Goosander and dipper were seen from a long wooden bridge over the Spey and then it was up into a large conifer forest behind a quarry to look for crossbills. Now can you count as proper parrots, or even certain Scottish the crossbills on view here? A close by male gave great views as it stood on the highest twig but it didnt call and anyway, we hadnt got any sound recording equipment to get a sonogram.

A superb breakfast at The Merry Kettle café in Huntley, in fact excellent fettle at The Kettle with such lovely staff and a long drive to the RSPB reserve at Loch of Strathbeg. Greater yellowlegs the target bird and soon seen well after it decided that hiding amongst the sedges wasnt going to more than a twenty minute distraction.

Yet another osprey flew over and a few barnacle geese were with a number of pink foots and greylags. Into the reserve centre for hot chocolate and tree sparrows and then off to the Ythan Estuary.

Sunny but with a cold wind, a full tide had pushed all the eider onto the opposite sand dunes, where they slept waiting for the tide to fall. The resident king eider was soon found by super speedy Olly Clam and although quite distant all features could be ascertained; yet another lifer for some of the group.

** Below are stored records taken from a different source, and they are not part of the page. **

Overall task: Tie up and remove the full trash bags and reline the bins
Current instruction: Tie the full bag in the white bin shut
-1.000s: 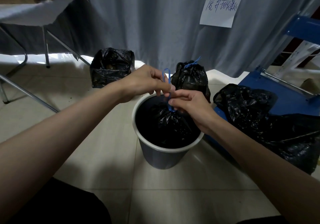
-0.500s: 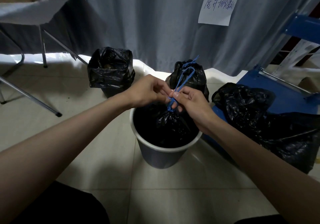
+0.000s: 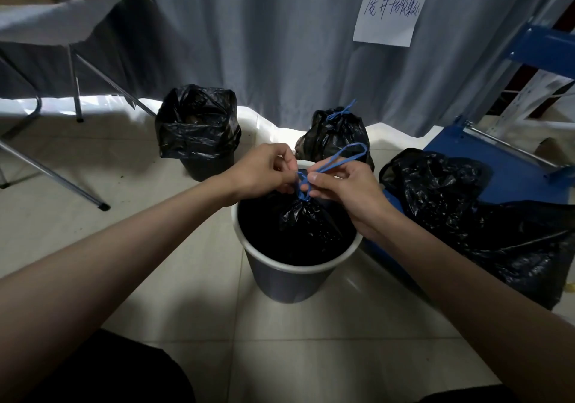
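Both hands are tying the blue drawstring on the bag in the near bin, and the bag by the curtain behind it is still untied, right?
Not quite. The head view shows the bag by the curtain already tied with its own blue string. The rest holds: left hand and right hand pinch the blue drawstring over the bag in the near bin.

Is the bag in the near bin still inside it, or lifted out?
Inside. The gathered black bag sits within the white-rimmed bin, while both hands pinch its blue drawstring above the neck.
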`<state>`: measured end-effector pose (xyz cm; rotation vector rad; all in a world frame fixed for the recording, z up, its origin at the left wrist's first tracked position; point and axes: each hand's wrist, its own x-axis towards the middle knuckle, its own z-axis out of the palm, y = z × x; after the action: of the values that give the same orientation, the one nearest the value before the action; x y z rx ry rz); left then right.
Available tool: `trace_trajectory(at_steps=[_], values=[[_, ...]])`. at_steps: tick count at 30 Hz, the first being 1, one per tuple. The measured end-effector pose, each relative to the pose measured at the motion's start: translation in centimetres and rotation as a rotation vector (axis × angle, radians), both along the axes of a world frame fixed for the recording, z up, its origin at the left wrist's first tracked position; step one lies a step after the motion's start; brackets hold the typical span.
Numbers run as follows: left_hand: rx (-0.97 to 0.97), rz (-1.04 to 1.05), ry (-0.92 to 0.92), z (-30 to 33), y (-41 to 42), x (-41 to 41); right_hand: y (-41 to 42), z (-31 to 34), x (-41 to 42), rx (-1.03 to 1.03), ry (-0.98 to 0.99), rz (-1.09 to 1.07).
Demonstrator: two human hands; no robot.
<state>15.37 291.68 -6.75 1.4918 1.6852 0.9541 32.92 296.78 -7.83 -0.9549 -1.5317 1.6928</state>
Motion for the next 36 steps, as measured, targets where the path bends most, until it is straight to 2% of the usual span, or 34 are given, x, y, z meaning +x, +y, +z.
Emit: trace_trajectory(at_steps=[7,15,22,36], values=[[-0.052,-0.06,-0.077,0.4,-0.2,0.2,-0.3,0.3,0.2,0.101,-0.051,-0.031],[-0.064,-0.072,-0.063,0.3,-0.2,0.2,-0.4,0.0,0.1,0.159,-0.142,-0.033],[-0.048,-0.001,-0.167,0.0,-0.3,0.3,-0.4,-0.4,-0.1,0.066,-0.075,-0.049],[-0.053,0.066,-0.219,0.0,-0.2,0.3,0.1,-0.8,-0.3,0.091,-0.16,0.03]])
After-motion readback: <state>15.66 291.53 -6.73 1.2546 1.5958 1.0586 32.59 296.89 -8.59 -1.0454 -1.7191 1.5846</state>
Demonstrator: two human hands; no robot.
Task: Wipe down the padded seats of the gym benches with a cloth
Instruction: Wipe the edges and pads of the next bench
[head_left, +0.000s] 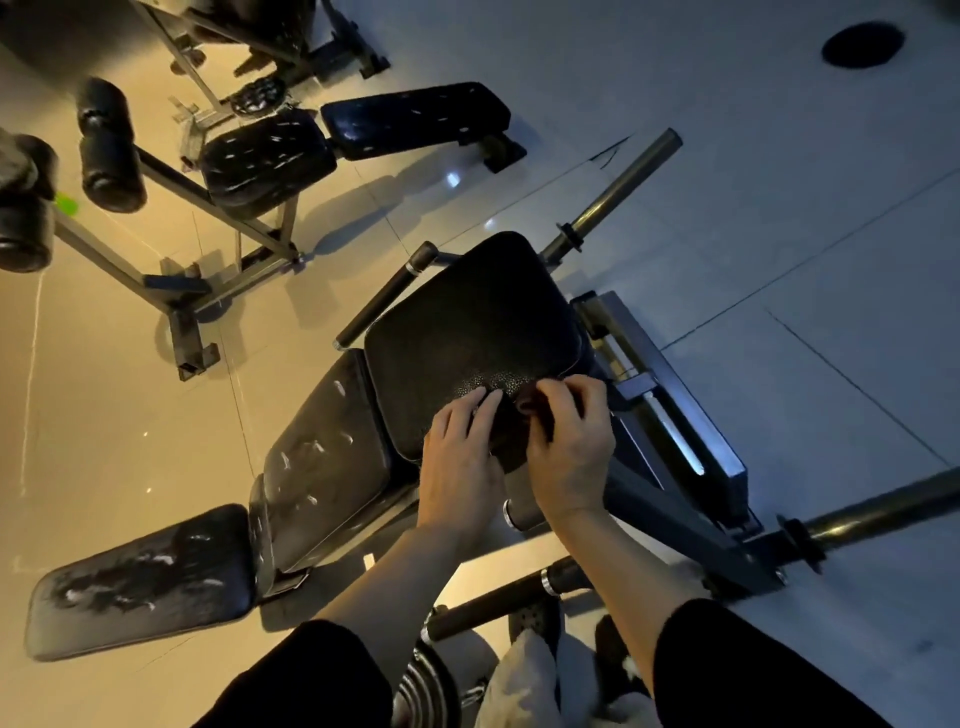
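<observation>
**Two Hands Hold a Dark Cloth on a Gym Seat**

A person looks down at a black padded seat (467, 332). Both hands are at the near edge of this seat. The left hand (460, 462) and the right hand (569, 447) are close together. Between them is a small dark cloth (511, 431). The fingers of both hands curl around the cloth and pinch it. The cloth lies on the near edge of the seat.

Next to the seat, on the left, is a long bench pad (327, 457) with white scuff marks. Beyond that one is another worn pad (140, 577). Farther away stands a second bench (270, 156) with black pads. Metal bars (618, 192) stick out past the seat. The floor (779, 156) is made of pale tiles. The person wears black sleeves (748, 670).
</observation>
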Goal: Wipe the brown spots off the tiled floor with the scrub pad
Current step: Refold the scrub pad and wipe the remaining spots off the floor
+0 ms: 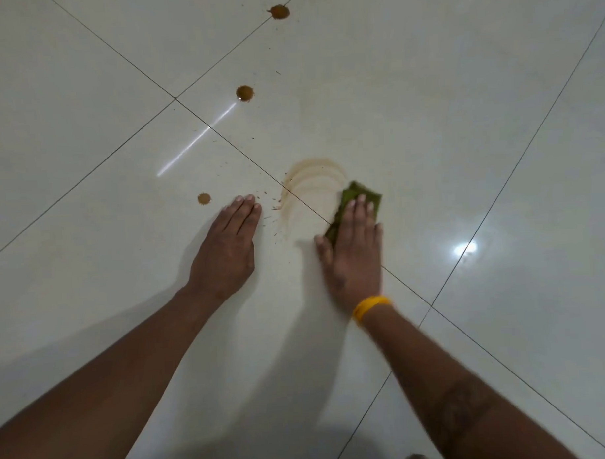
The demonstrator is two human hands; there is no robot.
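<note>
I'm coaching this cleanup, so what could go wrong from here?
The scrub pad under the right hand has left a pale brown smear, so more strokes may spread residue. The left hand is planted flat beside the nearest brown spot and scattered specks, and could drag through them.

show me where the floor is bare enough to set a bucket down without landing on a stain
Bare tile lies right of the right hand and scrub pad, out past the grout line. The upper right is clean too. Crowded: the brown smear between the hands, the spot by the left hand, and two spots beyond.
</note>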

Double tick days!

Sandwich terns and many grey Atlantic seals, some of them coming very close indeed to give us a curious stare, red-breasted mergansers and a single razorbill were also seen.

The final bird of the day was supposed to be the white-billed diver at but in heavy rain it had drifted off somewhere and we had to make do with a small flock of four long-tailed ducks to finish the day.


Happy Clams!!!!!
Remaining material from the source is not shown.